The LODEM Project - LOD for Enhancing Manga contents

What is LODEM (LOD for Enhancing Manga content) ?

Goal

Manga is becoming accessible through electronic books, web posting and sharing sites, SNS, and other various approaches on the Web. Manga on the Web is mostly provided using bitmap images, which are expressed as a set of fine dots for each page or several pages of manga. Therefore, the convenience of searching such manga content on the Web has fallen behind when compared to text or video content.

The purpose of this project is to allow for a high usage of manga content in the digital environment. We are working on the creation and technology development for metadata (i.e. data about data) about content of manga images. In detail, searching of manga content, such as text search and scene search, can be realized using our proposed metadata.

Characteristic

In Japan, 270,000 manga have been published and more than 10,000 new manga are published every year (according to Agency for Cultural Affairs Media Art database). It is quite difficult and labor-intensive to create specific metadata for a huge amount of manga.

To effectively create a vast quantity of manga metadata, this project adopts two-step approach to ensure quantity and quality of metadata creation: the first step is to create metadata by machines using programming, and the second step is to manually correct the errors in the created metadata.

Metadata created in this project will be provided in the form of open data as Linked Open Data that can be readable by computers on the Web.

Subject 1. Metadata Creation for Manga Frame

Task 1. Identifying if manga frame areas are correct or not (time consumption: around 2 seconds per task)

This is a microtask to identify whether or not the extracted frame areas from manga images, made using a tool for automatic identification of frames, are correct.
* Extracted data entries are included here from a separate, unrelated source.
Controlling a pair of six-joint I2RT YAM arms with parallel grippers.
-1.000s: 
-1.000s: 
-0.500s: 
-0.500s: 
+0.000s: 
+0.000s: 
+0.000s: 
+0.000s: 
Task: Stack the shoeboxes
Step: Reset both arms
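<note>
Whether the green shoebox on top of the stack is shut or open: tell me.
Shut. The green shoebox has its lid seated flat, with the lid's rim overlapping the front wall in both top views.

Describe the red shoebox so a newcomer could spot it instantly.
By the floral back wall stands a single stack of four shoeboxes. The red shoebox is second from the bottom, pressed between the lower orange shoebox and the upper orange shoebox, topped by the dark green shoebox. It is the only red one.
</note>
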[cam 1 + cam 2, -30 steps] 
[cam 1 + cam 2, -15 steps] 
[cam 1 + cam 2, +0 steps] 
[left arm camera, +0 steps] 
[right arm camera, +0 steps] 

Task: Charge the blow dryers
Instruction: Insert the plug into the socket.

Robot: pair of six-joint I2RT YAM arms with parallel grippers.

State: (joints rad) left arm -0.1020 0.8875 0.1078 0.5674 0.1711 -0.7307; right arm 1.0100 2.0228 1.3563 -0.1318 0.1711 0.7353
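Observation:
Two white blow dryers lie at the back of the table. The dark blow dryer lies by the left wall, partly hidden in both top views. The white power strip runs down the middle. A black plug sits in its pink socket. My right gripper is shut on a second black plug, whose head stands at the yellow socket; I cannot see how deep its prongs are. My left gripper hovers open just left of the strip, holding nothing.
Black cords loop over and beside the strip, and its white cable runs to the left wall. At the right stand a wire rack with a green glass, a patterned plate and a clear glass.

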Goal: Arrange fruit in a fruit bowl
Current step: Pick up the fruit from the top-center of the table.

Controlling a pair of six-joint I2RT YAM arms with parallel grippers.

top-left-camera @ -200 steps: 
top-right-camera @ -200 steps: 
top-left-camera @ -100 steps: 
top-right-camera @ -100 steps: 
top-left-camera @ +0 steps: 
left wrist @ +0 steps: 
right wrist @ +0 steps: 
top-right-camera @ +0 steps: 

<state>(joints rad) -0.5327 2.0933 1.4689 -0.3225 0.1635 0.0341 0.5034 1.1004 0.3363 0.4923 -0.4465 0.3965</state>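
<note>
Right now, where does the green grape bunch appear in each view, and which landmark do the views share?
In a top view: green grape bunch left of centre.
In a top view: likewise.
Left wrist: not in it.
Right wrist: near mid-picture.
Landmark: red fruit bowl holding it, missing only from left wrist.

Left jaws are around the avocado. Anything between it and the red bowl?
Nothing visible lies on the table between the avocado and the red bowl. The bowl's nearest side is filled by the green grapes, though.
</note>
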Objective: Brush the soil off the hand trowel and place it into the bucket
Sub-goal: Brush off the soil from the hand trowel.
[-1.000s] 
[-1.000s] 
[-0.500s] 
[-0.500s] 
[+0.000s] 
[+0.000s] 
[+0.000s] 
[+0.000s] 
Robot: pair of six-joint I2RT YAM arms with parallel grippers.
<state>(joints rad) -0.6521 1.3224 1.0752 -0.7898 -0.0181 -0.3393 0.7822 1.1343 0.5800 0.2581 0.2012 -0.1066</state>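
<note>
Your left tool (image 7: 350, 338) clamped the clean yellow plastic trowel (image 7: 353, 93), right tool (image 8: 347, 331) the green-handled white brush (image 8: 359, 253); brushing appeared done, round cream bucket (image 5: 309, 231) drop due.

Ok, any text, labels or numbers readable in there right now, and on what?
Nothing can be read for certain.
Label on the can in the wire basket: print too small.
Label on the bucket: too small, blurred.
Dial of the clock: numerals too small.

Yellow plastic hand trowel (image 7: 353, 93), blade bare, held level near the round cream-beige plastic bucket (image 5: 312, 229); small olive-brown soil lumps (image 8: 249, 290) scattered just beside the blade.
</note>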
There are already diverse approaches proposed for automatic identification of frames of manga images. However, the existing approaches have their own pros and cons, and an approach for general usage is not widespread.

In this project, we have developed an automatic frame identification tool named MangaCV using an improved and highly-precise identification algorithm. There were many errors in the identified frame areas in our experimental data created using this tool. In this microtask, workers are assigned to identify if a frame area is correct and create correct frame data.

*Manga images are from「ブラックジャックによろしく」(Author: Shuho Sato)

Perform Task

Task 2.　The order of frames in a page (time consumption: around 5 seconds per task)

The order of frames are essential to understand and process contents of manga. However, there are variety of patterns to express the order. It is difficult to identify all of them automatically. On the other side, human can understand the order of frames and read manga in almost cases. In this microtask, workers are assigned to select frames in a page in order.

*Manga images are from「飛ぶ東京　切符と花束　上・下」(Author: Hinata Kino)

タスクを行う

Subject 2. Metadata Creation for Dialog in Manga

Task 3.　The combination of dialogue and speaker (time consumption: around 3 seconds per task)

As same as the order of frames, the combination of dialogue and its speaker is easy to identify for human though it is still difficult by computer. In this microtask, workers are assigned to judge if the combination identified automatically is correct or not.